И те, что вокруг майдана, тоже живут страхом?

Сейчас за нами придут.

И в квартирах в Харькове и Одессе боятся, зайдут сейчас четверо в масках с оружием. Направят стволы на всех – нечем жить. Или почти все давним страхом живут, себе не признаваясь.

Несусь сейчас, из стороны в сторону бросаясь, чтоб не попали прицельно.

Можно жить только там, где умер?

Но не Гоголь же по дороге в Париж или в Рим! Он до самой Швейцарии добежал. Успел попытать, правда: зачем да куда? Бальзам «Русская тройка» настоян на сорока четырех пользительнейших травах – не дает ответа. Жил в Петербурге, поэму про омертвевающие души начал писать в Париже, потом из галльского холода перебрался в Рим. Гоголю памятничек выставлен на берегу Женевского озера: «1836 р. у мicтi Вевей жив и працював усесвiтно вiдомий письменник Микола Гоголь (1809–1852), народженый на Полтавщинi». И совсем недалеко: «Молодица без вредных звычек шукает работу сиделкой или няней. Все может!» – прилеплена бумажка на щите около украинской церкви в Париже.

(Как раз тут недалеко стреляли в Петлюру).

Ровно летит по дороге вкруговую заведенная напуганным пастушком машина – ни гнутых ручек заводных давно нет, ни самого пастушка, чтоб смог ручку из храповика выдернуть. «Да и не Гоголь… так себе, гоголек!» – припомню из записной книжки знакомого письменника.

Но ворон поперек трассы по-свойски признал. Я сам видел, как старый малого вороненка в четверток пречистый макнул на заре в серебряно-синюю Толучай. И пока взгляд скошу в зеркало, чтоб кивнуть ворону, ты над началом посмейся пока.

Москаль-зубоскаль!

Написал про Россию как подсознание Запада, а про Украину, что целостность вроде бы есть, а хребта структурного нет. Вот и страшно свой страх потерять, этого страшатся больше всего: чем тогда жить? И главное, чтоб никогда не посмеялся ты над концом. Ведь о чем любой конец: как сделать так, чтоб не было войны.

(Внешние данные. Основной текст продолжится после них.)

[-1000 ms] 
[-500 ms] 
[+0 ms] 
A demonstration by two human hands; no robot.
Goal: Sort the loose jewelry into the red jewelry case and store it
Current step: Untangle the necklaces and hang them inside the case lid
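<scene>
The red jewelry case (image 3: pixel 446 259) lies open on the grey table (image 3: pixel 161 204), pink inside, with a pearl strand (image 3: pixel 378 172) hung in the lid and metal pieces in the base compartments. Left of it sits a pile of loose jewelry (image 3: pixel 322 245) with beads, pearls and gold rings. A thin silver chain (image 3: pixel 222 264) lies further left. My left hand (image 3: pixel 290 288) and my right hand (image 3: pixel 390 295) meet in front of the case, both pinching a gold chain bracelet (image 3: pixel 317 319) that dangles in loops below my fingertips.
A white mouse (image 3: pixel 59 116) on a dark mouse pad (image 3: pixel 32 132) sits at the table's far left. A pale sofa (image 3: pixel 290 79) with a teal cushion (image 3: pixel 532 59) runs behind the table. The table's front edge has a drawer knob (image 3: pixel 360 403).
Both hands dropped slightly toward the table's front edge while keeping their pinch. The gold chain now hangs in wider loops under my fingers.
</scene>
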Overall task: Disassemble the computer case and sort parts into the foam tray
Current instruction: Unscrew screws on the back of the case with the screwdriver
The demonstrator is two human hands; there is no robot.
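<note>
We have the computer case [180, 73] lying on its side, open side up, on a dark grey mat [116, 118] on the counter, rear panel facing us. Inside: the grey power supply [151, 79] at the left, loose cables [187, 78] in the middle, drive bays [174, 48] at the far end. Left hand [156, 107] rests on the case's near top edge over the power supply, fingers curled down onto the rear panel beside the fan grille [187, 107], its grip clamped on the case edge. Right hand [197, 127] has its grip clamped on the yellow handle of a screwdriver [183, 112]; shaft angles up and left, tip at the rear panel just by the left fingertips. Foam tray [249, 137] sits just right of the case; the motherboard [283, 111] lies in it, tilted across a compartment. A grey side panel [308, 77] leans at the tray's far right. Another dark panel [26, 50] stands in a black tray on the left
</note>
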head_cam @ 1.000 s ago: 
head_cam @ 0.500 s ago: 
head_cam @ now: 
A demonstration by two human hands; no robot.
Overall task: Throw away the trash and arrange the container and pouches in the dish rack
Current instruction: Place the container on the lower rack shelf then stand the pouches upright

И слова русские, а шлях по-украински наш. Втягиваешь в слова, я почти всё уже знал до них. Москва губернским Воронежом и Богучаром уездным меня раскулачила – в меня мной самим из моего обреза стреляла, церкву мной обезглавила.

А тебя будто не видно нигде, кто ты такой, невидимый импелай?

Задрав голову, стою в Прогорелом, куда царь Петр доплывал. В церкви порушенной круг посередине из голубиного помета… меня в одичавшую стаю сизарей, чтоб испражнялся по кругу?

На твоем языке придумаю сам про себя. И не слезу с женки, во-первых строках моего письма: кроме объятья влажного какая еще хохлу радость?

Почти ничего, кроме люботы и водки.

Бывавший в этих местах мелиоратор Андрей Платонов любил потом говорить, что есть свободная, не приручаемая никем вещь. И пошел-пошел я такой свободною вещью – несусь вдоль сосен, сам себя на кушетку дороги выстелил, желто-зеленая цистерна с плохо закрашенной надписью «Юкос» передо мной, вдоль зеленой стены нового магазина «Дианка пелять» мелом написано, наверное, про собачку. Да скоро дождь смоет: мелок… крейда, сколок с белой горы, где монах вырыл для своего спасенья пещеру, – досталась спасавшемуся дезертиру. Мел по-немецки – die Kreide. Индоевропейские корни и местные кости вода вымоет, вниз снесет, хрустнут святого косточки или ребро неизвестного дезека, белые или красные – серые, некуда деться.